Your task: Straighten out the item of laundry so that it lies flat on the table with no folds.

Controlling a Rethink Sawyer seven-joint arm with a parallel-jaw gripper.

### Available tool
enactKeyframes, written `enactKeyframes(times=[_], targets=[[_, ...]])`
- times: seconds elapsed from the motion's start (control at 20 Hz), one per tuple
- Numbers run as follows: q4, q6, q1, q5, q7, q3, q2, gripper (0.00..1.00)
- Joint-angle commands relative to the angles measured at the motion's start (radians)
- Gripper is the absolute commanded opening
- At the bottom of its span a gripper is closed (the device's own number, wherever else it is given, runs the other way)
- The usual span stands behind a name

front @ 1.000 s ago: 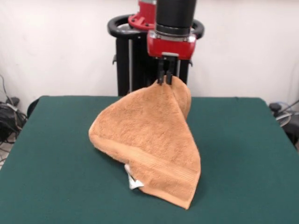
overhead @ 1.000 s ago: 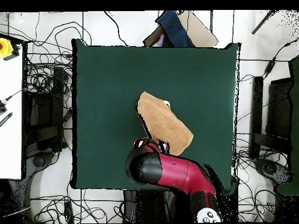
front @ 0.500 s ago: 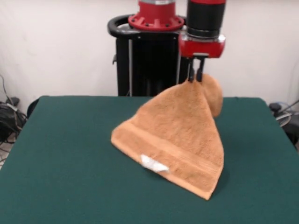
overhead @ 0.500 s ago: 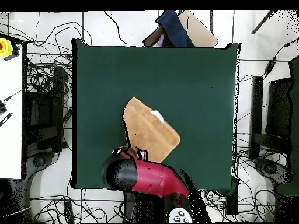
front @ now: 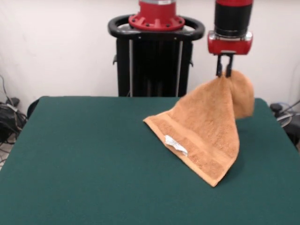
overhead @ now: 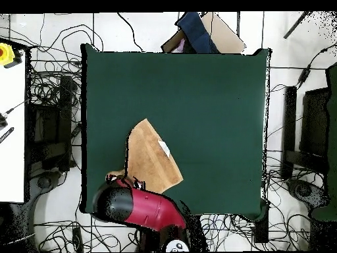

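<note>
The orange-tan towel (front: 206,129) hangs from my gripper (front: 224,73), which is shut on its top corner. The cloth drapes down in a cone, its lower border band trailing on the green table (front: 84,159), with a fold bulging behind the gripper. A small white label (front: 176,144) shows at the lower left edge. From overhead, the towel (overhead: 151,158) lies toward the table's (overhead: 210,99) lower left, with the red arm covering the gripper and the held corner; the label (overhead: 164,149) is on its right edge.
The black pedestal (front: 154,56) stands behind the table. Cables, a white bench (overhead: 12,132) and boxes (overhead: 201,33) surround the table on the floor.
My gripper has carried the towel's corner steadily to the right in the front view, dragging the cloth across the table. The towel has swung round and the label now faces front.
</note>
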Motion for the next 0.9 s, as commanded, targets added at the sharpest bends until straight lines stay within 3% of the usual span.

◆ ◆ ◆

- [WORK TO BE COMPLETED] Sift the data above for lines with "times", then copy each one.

- [EXERCISE SOLUTION]
enactKeyframes, written `enactKeyframes(times=[_], targets=[[_, ...]])`
- times: seconds elapsed from the motion's start (control at 20 Hz), one per tuple

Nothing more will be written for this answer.